Jangan ragu untuk meminta bantuan; itu bukan tanda kelemahan, melainkan tanda kekuatan karena kamu memprioritaskan kesejahteraanmu.
Jika kamu sedang berada dalam atau baru saja keluar dari hubungan toksik, berikan dirimu izin untuk berduka atas apa yang telah terjadi.
Lalu, fokuslah pada pembangunan kembali.
Ambil langkah-langkah kecil setiap hari untuk merawat dirimu, memprioritaskan kesehatan mentalmu, dan membangun kembali kehidupan yang penuh dengan hubungan sehat.

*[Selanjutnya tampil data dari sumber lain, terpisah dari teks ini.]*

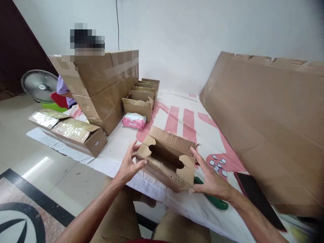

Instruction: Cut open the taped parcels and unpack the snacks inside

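Observation:
An open cardboard box (164, 172) sits at the near edge of the cloth-covered table, its flaps raised and the notched end flaps partly folded over. My left hand (130, 165) grips its left end, thumb on the near side and fingers behind. At the other end my right hand (211, 179) holds the box the same way, thumb low and fingers at the far corner. The inside is dark, and I cannot make out any contents. Partly under my right hand lies a dark green object (216, 202). Small white tags (215, 165) are scattered just beyond that hand.
A pink tissue pack (134, 120) lies before a row of open boxes (138, 106). Taped boxes (101, 81) are stacked left, hiding most of a person; closed boxes (78, 133) line the left edge. A large cardboard sheet (268, 128) and dark tablet-like device (259, 199) are right.

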A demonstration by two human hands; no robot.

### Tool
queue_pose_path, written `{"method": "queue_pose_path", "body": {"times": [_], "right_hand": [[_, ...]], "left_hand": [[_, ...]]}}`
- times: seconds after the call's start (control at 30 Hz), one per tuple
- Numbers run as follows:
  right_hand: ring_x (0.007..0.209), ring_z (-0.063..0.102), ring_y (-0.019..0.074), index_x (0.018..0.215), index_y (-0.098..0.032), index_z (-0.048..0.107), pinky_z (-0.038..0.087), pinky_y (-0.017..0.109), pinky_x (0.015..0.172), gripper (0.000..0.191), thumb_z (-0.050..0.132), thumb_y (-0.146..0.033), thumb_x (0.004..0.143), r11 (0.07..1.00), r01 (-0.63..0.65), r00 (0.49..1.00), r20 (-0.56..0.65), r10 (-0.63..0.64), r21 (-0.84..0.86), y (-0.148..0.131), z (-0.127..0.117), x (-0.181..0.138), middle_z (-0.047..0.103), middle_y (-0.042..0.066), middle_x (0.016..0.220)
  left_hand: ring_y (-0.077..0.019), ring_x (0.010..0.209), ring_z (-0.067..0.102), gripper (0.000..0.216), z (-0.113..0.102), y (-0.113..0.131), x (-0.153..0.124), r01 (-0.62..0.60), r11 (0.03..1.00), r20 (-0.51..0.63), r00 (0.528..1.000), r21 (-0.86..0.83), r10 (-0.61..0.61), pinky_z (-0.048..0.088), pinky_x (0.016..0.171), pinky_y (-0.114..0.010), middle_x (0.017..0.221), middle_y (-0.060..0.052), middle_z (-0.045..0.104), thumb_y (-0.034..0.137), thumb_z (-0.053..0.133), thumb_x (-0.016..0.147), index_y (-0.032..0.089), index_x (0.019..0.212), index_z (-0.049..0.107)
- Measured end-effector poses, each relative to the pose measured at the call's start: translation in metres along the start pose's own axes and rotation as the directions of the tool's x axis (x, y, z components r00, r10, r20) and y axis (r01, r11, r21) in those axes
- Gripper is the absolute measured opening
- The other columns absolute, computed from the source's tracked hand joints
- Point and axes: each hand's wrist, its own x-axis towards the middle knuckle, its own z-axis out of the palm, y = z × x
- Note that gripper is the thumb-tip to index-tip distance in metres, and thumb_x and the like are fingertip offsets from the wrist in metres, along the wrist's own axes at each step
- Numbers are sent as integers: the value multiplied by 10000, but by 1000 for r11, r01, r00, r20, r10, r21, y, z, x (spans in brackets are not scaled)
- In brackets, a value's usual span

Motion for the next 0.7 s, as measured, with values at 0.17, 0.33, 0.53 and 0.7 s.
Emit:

Ingatlah selalu, kamu pantas mendapatkan cinta yang hormat, dukungan, dan kebahagiaan.
Pengalaman sulit ini mungkin telah meninggalkan bekas luka, tetapi bekas luka itu bisa menjadi pengingat akan kekuatanmu dan pelajaran berharga yang telah kamu peroleh.
Bangkitlah, ambil kembali kendali atas hidupmu, dan mulailah merajut kembali kebahagiaanmu.